Juiz intima Bolsonaro para decidir sobre produção de provas em ação por danos morais após associar "CPX" a traficantes
Processo foi ajuizado por morador do Complexo do Alemão após ex-presidente associar boné de Lula à criminalidade em 2022
Publicado em
O ex-presidente Jair Bolsonaro foi intimado pelo juiz Leonardo Cardoso e Silva, da 5ª Vara Cível da Leopoldina (RJ), para definir se pretende produzir provas ou aceitar o julgamento antecipado em uma ação por danos morais movida por um morador do Complexo do Alemão. O processo decorre de declarações de Bolsonaro em 2022, quando associou a sigla "CPX" – usada em um boné pelo então candidato Luiz Inácio Lula da Silva durante visita à comunidade – a traficantes.

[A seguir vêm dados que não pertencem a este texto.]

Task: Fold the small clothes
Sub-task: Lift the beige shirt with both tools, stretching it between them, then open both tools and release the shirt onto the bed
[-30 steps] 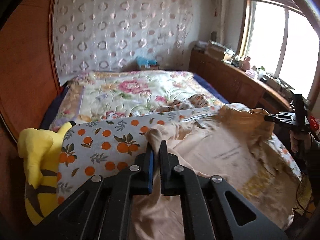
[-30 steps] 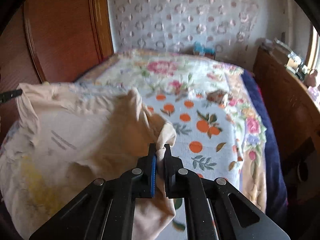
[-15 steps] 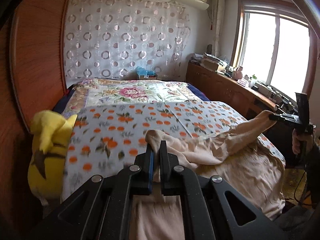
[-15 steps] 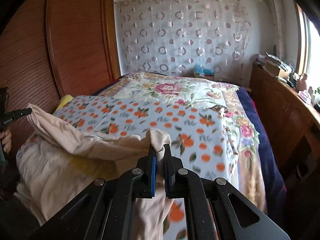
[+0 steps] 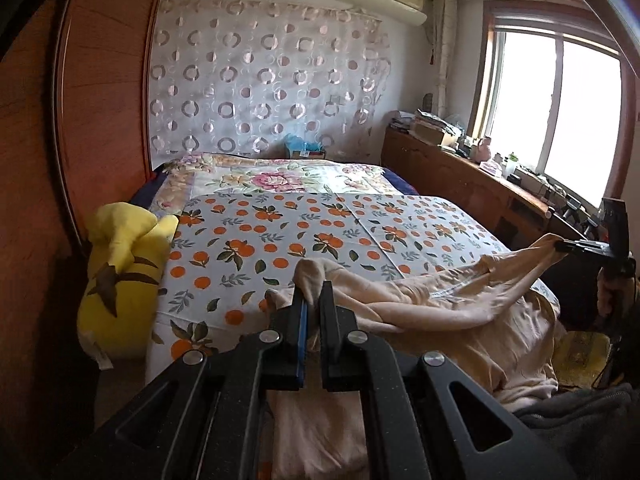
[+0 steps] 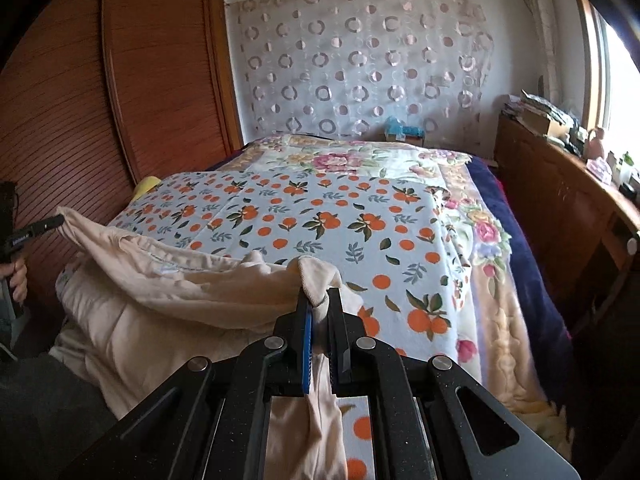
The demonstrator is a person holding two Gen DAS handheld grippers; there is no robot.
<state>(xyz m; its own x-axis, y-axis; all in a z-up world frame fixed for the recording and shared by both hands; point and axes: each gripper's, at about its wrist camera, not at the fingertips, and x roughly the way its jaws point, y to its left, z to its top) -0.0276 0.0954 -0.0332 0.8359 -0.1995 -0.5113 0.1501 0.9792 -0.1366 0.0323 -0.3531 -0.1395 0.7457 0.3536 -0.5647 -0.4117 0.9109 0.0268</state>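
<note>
A beige garment hangs over the near edge of the bed, stretched between both grippers. My left gripper is shut on one corner of it; this gripper also shows at the left edge of the right wrist view. My right gripper is shut on the other corner of the garment; it shows at the right of the left wrist view. The garment sags in folds between them and most of it drapes below the bed edge.
The bed carries an orange-print sheet over a floral quilt. A yellow plush toy sits at the bed's left corner by the wooden wardrobe. A cluttered wooden sideboard runs under the window.
Both grippers have pulled back and lifted with the garment. It was spread over the bed a second ago; now it is off most of the sheet, hanging at the near edge.
</note>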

Na decisão, o magistrado determinou que as partes se manifestem e limitou a fase probatória a, no máximo, três testemunhas por lado. O juiz advertiu que o silêncio será interpretado como anuência ao julgamento antecipado e que diligências protelatórias serão indeferidas. A ação, inicialmente no STF, foi remetida à instância inferior após decisão do ex-ministro Ricardo Lewandowski.

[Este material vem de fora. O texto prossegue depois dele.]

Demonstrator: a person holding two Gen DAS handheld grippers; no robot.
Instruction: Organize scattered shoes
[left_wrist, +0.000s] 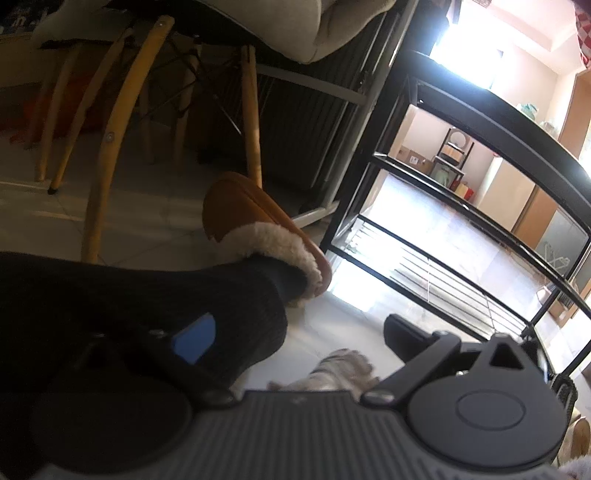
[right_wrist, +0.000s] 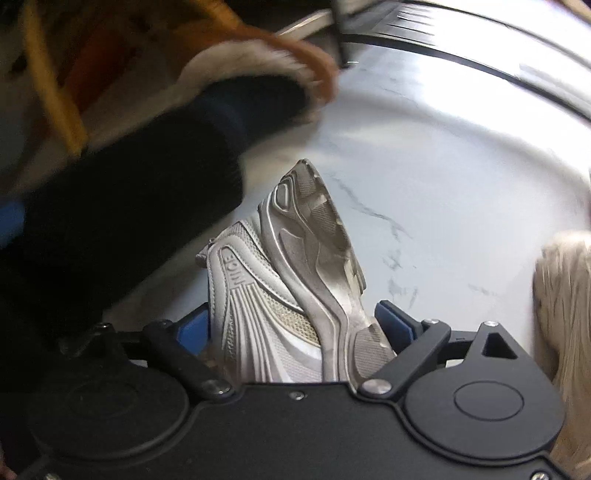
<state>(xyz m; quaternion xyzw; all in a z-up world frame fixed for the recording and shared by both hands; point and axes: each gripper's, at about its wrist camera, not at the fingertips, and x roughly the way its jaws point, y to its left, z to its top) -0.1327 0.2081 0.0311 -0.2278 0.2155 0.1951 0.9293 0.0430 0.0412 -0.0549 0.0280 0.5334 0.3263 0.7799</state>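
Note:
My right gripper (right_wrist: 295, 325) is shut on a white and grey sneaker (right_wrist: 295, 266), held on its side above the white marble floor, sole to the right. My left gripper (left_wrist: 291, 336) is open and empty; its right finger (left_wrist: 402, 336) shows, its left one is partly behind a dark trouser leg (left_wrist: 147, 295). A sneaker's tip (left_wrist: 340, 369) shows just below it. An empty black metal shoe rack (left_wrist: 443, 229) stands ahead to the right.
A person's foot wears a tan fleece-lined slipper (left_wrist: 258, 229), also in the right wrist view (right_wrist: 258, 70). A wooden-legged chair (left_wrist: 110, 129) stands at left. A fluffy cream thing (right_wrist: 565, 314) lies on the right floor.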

O caso remonta a um discurso de campanha no Piauí, em que Bolsonaro afirmou que Lula não teria olhado "para o seu povo", mas apenas para "os seus CPX". O morador do Alemão entendeu a declaração como uma associação generalizada e ofensiva dos moradores de comunidades à criminalidade, buscando reparação por danos morais coletivos.